* **Work item**
Repeat the entries exactly as they are written.

* **Records supplied**
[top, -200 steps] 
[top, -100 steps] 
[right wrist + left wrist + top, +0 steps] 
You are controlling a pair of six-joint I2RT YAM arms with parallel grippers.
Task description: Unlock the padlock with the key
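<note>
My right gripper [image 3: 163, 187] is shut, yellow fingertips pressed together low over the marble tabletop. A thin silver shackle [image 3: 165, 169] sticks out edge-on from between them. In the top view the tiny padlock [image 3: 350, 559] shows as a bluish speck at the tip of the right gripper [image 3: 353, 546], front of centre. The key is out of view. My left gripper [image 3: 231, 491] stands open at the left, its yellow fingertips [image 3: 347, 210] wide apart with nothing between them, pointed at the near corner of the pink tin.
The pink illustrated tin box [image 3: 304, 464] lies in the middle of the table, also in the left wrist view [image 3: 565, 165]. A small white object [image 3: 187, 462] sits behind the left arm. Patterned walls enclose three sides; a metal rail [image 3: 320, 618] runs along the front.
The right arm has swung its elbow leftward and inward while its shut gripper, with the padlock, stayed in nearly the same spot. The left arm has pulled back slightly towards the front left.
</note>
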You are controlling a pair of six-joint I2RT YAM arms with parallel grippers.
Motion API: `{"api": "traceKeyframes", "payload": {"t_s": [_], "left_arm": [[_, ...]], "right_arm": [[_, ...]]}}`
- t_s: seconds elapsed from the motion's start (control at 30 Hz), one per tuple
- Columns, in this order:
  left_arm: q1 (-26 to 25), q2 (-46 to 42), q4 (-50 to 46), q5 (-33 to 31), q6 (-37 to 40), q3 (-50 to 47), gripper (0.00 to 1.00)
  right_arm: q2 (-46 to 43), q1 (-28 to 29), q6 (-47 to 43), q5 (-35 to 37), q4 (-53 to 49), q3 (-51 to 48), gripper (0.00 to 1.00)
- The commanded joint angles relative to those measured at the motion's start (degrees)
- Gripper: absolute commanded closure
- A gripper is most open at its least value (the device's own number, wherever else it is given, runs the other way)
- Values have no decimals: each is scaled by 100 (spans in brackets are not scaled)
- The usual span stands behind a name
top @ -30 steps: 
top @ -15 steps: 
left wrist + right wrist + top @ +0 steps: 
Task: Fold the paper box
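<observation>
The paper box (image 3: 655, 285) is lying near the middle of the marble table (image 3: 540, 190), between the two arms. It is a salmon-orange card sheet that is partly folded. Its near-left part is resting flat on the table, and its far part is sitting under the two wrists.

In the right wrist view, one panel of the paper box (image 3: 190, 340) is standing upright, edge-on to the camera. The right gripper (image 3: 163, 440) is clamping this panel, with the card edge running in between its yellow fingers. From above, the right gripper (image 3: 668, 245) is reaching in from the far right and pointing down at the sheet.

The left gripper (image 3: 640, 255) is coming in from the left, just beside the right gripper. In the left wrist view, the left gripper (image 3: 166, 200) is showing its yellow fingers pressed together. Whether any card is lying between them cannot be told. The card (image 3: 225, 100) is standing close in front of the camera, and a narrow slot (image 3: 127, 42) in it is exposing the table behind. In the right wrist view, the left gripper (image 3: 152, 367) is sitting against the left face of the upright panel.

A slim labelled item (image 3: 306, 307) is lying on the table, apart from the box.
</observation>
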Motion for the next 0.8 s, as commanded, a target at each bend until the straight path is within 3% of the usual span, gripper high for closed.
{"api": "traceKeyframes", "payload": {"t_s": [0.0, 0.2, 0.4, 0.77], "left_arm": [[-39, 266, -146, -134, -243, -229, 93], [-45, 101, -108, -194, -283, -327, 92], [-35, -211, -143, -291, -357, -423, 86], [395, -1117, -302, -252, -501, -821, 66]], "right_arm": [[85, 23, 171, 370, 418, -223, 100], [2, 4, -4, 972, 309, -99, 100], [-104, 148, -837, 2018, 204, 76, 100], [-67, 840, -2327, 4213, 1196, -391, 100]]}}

* **Answer box**
[top, -200 steps] 
[top, -100 steps] 
[right wrist + left wrist + top, +0 steps] 
You are controlling a pair of six-joint I2RT YAM arms with parallel grippers.
Task description: Unlock the padlock with the key
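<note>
My right gripper [image 3: 163, 187] is shut, yellow fingertips pressed together low over the marble tabletop. A thin silver shackle [image 3: 165, 169] sticks out edge-on from between them. In the top view the tiny padlock [image 3: 350, 559] shows as a bluish speck at the tip of the right gripper [image 3: 353, 546], front of centre. The key is out of view. My left gripper [image 3: 231, 491] stands open at the left, its yellow fingertips [image 3: 347, 210] wide apart with nothing between them, pointed at the near corner of the pink tin.
The pink illustrated tin box [image 3: 304, 464] lies in the middle of the table, also in the left wrist view [image 3: 565, 165]. A small white object [image 3: 187, 462] sits behind the left arm. Patterned walls enclose three sides; a metal rail [image 3: 320, 618] runs along the front.
The right arm has swung its elbow leftward and inward while its shut gripper, with the padlock, stayed in nearly the same spot. The left arm has pulled back slightly towards the front left.
</note>
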You are controlling a pair of six-joint I2RT YAM arms with parallel grippers.
Motion API: `{"api": "traceKeyframes", "payload": {"t_s": [_], "left_arm": [[_, ...]], "right_arm": [[_, ...]]}}`
- t_s: seconds elapsed from the motion's start (control at 30 Hz), one per tuple
- Columns, in this order:
  left_arm: q1 (-26 to 25), q2 (-46 to 42), q4 (-50 to 46), q5 (-33 to 31), q6 (-37 to 40), q3 (-50 to 47), gripper (0.00 to 1.00)
  right_arm: q2 (-46 to 43), q1 (-28 to 29), q6 (-47 to 43), q5 (-35 to 37), q4 (-53 to 49), q3 (-51 to 48), gripper (0.00 to 1.00)
- The commanded joint angles relative to those measured at the motion's start (degrees)
- Gripper: absolute commanded closure
- A gripper is most open at its least value (the device's own number, wherever else it is given, runs the other way)
- Values have no decimals: each is scaled by 100 (spans in brackets are not scaled)
- The usual span stands behind a name
top @ -30 steps: 
top @ -15 steps: 
left wrist + right wrist + top @ +0 steps: 
Task: Fold the paper box
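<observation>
The paper box (image 3: 655, 285) is lying near the middle of the marble table (image 3: 540, 190), between the two arms. It is a salmon-orange card sheet that is partly folded. Its near-left part is resting flat on the table, and its far part is sitting under the two wrists.

In the right wrist view, one panel of the paper box (image 3: 190, 340) is standing upright, edge-on to the camera. The right gripper (image 3: 163, 440) is clamping this panel, with the card edge running in between its yellow fingers. From above, the right gripper (image 3: 668, 245) is reaching in from the far right and pointing down at the sheet.

The left gripper (image 3: 640, 255) is coming in from the left, just beside the right gripper. In the left wrist view, the left gripper (image 3: 166, 200) is showing its yellow fingers pressed together. Whether any card is lying between them cannot be told. The card (image 3: 225, 100) is standing close in front of the camera, and a narrow slot (image 3: 127, 42) in it is exposing the table behind. In the right wrist view, the left gripper (image 3: 152, 367) is sitting against the left face of the upright panel.

A slim labelled item (image 3: 306, 307) is lying on the table, apart from the box.
</observation>
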Motion for the next 0.8 s, as commanded, a target at each bend until the straight path is within 3% of the usual span, gripper high for closed.
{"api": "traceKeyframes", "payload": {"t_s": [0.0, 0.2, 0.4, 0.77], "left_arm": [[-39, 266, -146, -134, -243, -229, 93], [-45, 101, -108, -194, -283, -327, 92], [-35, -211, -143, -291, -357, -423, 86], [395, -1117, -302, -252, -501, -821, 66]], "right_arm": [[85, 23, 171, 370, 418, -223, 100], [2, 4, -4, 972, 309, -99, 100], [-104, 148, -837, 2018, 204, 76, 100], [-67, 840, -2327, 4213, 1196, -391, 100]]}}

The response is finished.